1. Introduction and assumptions

In this post-series, we are going to study the very basic modelling for classification problems, the logistic regression. Classification entails that the output is a discrete variable taking values on a pre-defined limited set, where the set dimension is the number of classes. Some examples are spam detection, object recognition and topic identification.

In this post, we implement the logistic regression theory that we have analyzed in the first post using Python and Numpy from scratch. We then implement a different method, Iteratively reweighted least squares (IRLS), to identify the coefficients of a binary logistic regression classifier. We also compare linear and logistic regression algorithms on the same problem. We finally analyze how the model parameters evolve during the training process.

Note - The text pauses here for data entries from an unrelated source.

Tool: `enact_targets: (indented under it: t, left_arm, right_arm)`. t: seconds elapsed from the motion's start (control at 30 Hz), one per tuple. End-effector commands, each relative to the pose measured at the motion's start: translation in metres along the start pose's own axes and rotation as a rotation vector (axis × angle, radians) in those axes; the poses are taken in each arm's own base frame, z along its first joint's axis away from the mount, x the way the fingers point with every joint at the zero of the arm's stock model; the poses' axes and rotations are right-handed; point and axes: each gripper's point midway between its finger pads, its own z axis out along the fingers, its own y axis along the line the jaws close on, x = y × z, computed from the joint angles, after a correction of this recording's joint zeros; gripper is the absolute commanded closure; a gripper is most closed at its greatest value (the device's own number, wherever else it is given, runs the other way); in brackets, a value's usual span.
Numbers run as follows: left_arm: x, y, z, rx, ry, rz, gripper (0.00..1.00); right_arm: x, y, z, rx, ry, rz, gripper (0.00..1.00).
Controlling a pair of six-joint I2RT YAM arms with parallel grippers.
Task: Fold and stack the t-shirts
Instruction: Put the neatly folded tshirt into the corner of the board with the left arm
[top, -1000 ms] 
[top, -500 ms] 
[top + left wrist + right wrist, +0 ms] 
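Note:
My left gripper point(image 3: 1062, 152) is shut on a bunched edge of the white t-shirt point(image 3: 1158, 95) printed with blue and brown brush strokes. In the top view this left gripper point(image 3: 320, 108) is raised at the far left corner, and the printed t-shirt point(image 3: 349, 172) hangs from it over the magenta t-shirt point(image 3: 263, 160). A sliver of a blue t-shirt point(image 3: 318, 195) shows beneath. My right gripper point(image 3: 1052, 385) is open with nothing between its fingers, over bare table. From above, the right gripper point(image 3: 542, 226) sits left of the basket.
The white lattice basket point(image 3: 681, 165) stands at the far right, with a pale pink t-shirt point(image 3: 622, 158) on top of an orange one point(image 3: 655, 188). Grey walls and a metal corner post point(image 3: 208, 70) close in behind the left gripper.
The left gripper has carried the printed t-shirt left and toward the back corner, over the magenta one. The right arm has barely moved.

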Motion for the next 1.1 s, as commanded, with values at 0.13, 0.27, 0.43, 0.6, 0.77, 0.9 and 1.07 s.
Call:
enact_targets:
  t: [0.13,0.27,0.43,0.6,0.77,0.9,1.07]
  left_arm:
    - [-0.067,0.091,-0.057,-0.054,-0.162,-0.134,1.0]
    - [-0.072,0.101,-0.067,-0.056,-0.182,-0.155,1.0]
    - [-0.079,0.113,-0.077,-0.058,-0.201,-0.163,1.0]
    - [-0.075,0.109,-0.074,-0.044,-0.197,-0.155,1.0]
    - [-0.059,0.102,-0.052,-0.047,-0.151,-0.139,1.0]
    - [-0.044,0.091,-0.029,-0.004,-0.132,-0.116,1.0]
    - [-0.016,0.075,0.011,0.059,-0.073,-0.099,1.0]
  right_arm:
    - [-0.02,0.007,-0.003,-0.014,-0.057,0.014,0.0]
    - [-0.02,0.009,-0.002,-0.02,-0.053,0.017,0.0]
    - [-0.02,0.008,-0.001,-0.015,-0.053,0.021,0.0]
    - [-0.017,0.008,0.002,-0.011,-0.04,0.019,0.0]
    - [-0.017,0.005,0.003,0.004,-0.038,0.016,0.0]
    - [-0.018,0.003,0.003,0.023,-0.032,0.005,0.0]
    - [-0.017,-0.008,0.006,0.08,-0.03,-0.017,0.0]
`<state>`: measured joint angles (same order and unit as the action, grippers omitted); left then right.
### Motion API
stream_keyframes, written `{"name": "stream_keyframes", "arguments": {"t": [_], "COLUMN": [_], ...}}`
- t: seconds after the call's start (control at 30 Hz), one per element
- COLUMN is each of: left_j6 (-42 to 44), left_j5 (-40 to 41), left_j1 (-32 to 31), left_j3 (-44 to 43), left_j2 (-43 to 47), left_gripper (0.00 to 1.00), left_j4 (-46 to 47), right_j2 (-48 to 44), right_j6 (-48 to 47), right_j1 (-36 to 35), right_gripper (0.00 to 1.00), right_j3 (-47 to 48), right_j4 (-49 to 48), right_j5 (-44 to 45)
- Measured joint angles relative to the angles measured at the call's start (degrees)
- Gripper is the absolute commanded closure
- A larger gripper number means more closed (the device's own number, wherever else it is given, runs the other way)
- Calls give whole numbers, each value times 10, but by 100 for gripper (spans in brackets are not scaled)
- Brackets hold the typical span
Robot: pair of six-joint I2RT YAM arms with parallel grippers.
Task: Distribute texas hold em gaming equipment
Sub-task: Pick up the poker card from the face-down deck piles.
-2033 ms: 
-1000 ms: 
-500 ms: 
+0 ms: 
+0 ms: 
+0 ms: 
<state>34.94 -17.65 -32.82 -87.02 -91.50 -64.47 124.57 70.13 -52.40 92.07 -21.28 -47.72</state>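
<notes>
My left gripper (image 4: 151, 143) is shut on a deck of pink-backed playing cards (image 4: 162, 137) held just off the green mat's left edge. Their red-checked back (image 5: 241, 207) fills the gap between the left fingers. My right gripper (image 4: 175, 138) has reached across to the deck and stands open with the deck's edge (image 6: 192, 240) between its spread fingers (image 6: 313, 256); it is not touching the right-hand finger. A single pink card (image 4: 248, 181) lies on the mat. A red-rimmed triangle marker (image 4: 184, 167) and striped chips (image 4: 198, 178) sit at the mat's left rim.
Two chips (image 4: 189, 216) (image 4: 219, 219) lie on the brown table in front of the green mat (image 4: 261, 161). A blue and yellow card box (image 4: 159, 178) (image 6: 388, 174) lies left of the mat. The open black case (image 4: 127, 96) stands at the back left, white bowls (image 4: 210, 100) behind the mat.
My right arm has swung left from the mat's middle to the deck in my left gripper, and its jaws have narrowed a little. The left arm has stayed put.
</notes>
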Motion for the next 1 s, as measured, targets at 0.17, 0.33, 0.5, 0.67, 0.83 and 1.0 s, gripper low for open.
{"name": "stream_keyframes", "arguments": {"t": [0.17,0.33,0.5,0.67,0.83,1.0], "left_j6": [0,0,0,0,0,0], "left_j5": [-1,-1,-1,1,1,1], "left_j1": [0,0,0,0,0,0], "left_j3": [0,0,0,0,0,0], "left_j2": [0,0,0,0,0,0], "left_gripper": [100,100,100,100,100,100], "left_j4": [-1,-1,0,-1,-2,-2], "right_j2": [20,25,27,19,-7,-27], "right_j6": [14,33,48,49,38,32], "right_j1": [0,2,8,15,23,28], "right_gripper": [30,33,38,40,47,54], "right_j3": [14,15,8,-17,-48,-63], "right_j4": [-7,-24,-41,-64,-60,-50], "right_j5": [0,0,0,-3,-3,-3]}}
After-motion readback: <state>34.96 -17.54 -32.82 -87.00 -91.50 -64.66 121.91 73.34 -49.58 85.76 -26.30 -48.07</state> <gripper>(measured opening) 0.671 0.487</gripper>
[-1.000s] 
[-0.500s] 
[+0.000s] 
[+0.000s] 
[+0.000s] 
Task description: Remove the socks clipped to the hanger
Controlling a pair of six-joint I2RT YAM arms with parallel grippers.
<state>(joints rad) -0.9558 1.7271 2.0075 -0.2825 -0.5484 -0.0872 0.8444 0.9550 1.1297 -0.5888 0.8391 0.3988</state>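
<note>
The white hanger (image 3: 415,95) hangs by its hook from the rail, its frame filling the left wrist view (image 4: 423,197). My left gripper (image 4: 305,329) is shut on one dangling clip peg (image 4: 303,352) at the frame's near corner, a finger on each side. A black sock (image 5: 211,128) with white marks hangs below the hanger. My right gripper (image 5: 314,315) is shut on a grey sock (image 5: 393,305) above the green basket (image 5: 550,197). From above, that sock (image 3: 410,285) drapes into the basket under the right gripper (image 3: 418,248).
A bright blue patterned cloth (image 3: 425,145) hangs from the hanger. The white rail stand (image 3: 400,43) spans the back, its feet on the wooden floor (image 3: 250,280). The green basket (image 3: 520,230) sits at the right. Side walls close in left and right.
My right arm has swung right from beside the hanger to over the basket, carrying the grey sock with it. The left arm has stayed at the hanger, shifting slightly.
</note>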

In this series, we do not split the dataset into training and testing sets, but we assess every model on the training set only. A dedicated post on model selection, overfitting/underfitting problem and regularization will be published soon.

2. Data generation

We create an equispaced x grid with 1000 points ranging from -10 to 10. Then true y outcome, which represents the class to assign to the input, is defined via the logistic function of the linear transformation of input x with parameters Wgt (2, -12). The actual class is assigned by drawing samples from a binomial distribution. A binomial distribution becomes a Bernoulli distribution when the number of trials is 1. In other words, we generate data by sampling the y class for each input x, where the probability of success (i.e., of belonging to class 1) is given by:

$$ p = \sigma(\lbrack x, 1\rbrack\cdot \omega) $$

The logistic function is the $\sigma$ operator in the equation.

def logistic(XX, ww, noise=0):
    tt = np.dot(XX, ww) + noise
    return 1/(1 + np.exp(-tt))
xx = np.linspace(-10., 10, 1000)
bb = np.ones_like(xx)
XX = np.vstack([xx, bb]).T # Add intercept
Wgt = np.array([2, -12]).reshape(-1, 1) # ground-truth parameters
Ymean = logistic(XX, Wgt) # True mean
Ynoise = logistic(XX, Wgt, noise=np.random.normal(scale=0.5, size=(len(xx), 1))) # noise
Yclass = np.random.binomial(1., Ynoise) # dichotomous variable, n_trial=1 => Bernoulli distribution

The figure shows the y class of each input in blue, the noise probability of success in green and the true mean with a solid red line.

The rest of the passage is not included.